I have a device which needs to stay on, when the mains power fails, it takes about a second before the battery kicks in, this makes the device reboot and it takes a while to get everything back together. So i wanna add a capacitor in parallel to the device, so that it could power the device for just 1 second until the battery takes on. I just want to know how to calculate its capacitance.
My device is rated at 1 amps, takes 9 volts input.

Regards!
 
Hello

I have a device which needs to stay on, when the mains power fails, it takes about a second before the battery kicks in, this makes the device reboot and it takes a while to get everything back together. So i wanna add a capacitor in parallel to the device, so that it could power the device for just 1 second until the battery takes on. I just want to know how to calculate its capacitance.
My device is rated at 1 amps, takes 9 volts input.

Regards!

A couple of thoughts. A capacitor is not going to supply alternating voltage like the mains do. What causes the battery circuit to kick in? Is it the drop of constant voltage, or the loss of alternating voltage. If it is the former, then anything you do to prop up the constant voltage will just delay the time the batteries kick in. You probably already have a capacitor at the output of the power supply to smooth out the ripple. Do you want to increase that capacitance more? If you do, it will increase the startup surge current. Hope the rectifier can handle the increase. You can easily figure out the amount of capacitance needed if you know the constant voltage when everything is running on the mains, the load the mains supply, the time you want to keep the constant voltage above the minimum voltage level, and the minimum voltage level.

Ratch
 
Your best option is keep the battery on float all the time , so there is no latency after a power failure using diodes or equiv. to use the higher voltage to supply the 9 Watt per second or 9 Joules of energy per second. THe storage capacitance could be in many Farads with low ESR to maintain the voltage like a battery.
 
A couple of thoughts. A capacitor is not going to supply alternating voltage like the mains do. What causes the battery circuit to kick in? Is it the drop of constant voltage, or the loss of alternating voltage. If it is the former, then anything you do to prop up the constant voltage will just delay the time the batteries kick in. You probably already have a capacitor at the output of the power supply to smooth out the ripple. Do you want to increase that capacitance more? If you do, it will increase the startup surge current. Hope the rectifier can handle the increase. You can easily figure out the amount of capacitance needed if you know the constant voltage when everything is running on the mains, the load the mains supply, the time you want to keep the constant voltage above the minimum voltage level, and the minimum voltage level.

Ratch

My device is running from 9v ac adapter, battery circuit kicks in using a set of relays, it connects/disconnects battery between the device and battery charger. Relays takes a second to switch battery from charger to device, this makes the device reboot. I wanna add capacitor parallel to the dc (9v) connection of the device. So when the main fails, while the relays connect battery to the device, during that 1 sec time the capacitor takes over. This should stop the device from reboot.
 
Watt-seconds= Joules per second
If your load demand is 3 seconds then consider 18 Joules of energy.
for dv/dt to be say 10% in 3 seconds the time constant must be 18 seconds
since RC=T=~60% , then 10% V drop is 6T in 3 seconds or T= 18s
Since V/I= 9 Ohms, C= T/R= 18/9 = 2 Farads. ESR must be low eg<0.1V @ 1A or <0.1 Ohm.
 
My device is running from 9v ac adapter, battery circuit kicks in using a set of relays, it connects/disconnects battery between the device and battery charger. Relays takes a second to switch battery from charger to device, this makes the device reboot. I wanna add capacitor parallel to the dc (9v) connection of the device. So when the main fails, while the relays connect battery to the device, during that 1 sec time the capacitor takes over. This should stop the device from reboot.
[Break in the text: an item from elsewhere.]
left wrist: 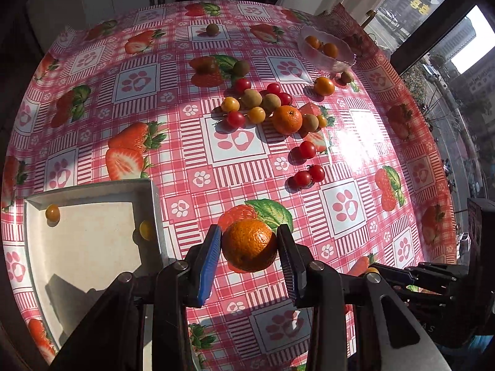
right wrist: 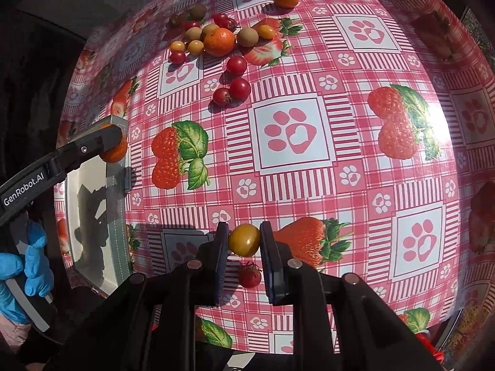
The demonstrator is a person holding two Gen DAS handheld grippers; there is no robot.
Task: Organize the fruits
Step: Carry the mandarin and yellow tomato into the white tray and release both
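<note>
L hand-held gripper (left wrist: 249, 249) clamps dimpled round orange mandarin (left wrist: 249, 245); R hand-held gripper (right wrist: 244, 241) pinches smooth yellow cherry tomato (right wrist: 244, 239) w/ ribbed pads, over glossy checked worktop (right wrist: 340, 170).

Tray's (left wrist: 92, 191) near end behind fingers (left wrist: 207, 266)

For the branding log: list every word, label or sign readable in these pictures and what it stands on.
"GenRobot.AI": white print on the black arm of the left gripper, right wrist view.
Faint grey letters on the gripper body at the lower right of the left wrist view: too dim to read.
Yellow signs on the window: too blurred to read.
</note>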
OK, let's take a typical example. Suppose you don't want to go below 7 volts. If you still want to supply 1 amp at 7 volts, then your load is around 7 ohms. Use the equation below to determine the time constant, and then the capacitance needed.

Clarkdale44.JPG


So you need over a half farad to sustain one amp for 1 sec assuming the voltage drops from 9 to 7 volts. You can see from the plot that after 1 sec at 1 amp, the voltage is down to 7 volts.

Ratch
 
OK, let's take a typical example. Suppose you don't want to go below 7 volts. If you still want to supply 1 amp at 7 volts, then your load is around 7 ohms. Use the equation below to determine the time constant, and then the capacitance needed.

View attachment 93469

So you need over a half farad to sustain one amp for 1 sec assuming the voltage drops from 9 to 7 volts. You can see from the plot that after 1 sec at 1 amp, the voltage is down to 7 volts.

Ratch

Thanks man, i appreciate it... I just saw these things are quite expensive...If its that expensive, i just came up with another hunch.. I am just gonna connect a 9v (alkaline) battery parallel to the device with few diodes to stop the battery from receiving current from the 9v adapter. When mains fail, it should take the load of the device immediately and keep it powered up until the main battery kicks in. We are talking about less than a second here so i think it should work. This may cost me a battery every 10-20 days....
 
9V alkalines will have an ESR which rises rapidly near end of life and with 1A load will may drop more than you expect. Perhaps a 9V Lithium cell.
 
I would suggest looking at your relay drive circuit.

The typical release time of most relays is under 10 milliSeconds. If you're seeing 1 second, then there is something else going on. I suspect that the cause might be the oft overlooked fact that most relays will stay engaged even when the voltage has fallen to as low as 15% of it's nominal voltage.

If your 9V adapter feeds your relay as well as a 5V regulator, then your regulator will shut down fairly high on the unpowered RC curve of the adapter, but the relay will stay engaged quite a bit longer.

If that is what you've got, then you want to speed up the release time of the relay. I would place a NPN transistor in the negative leg of the relay, Feed the base with a small resistor and a 7 or 8 volt zener. That should cause the relay to release much faster.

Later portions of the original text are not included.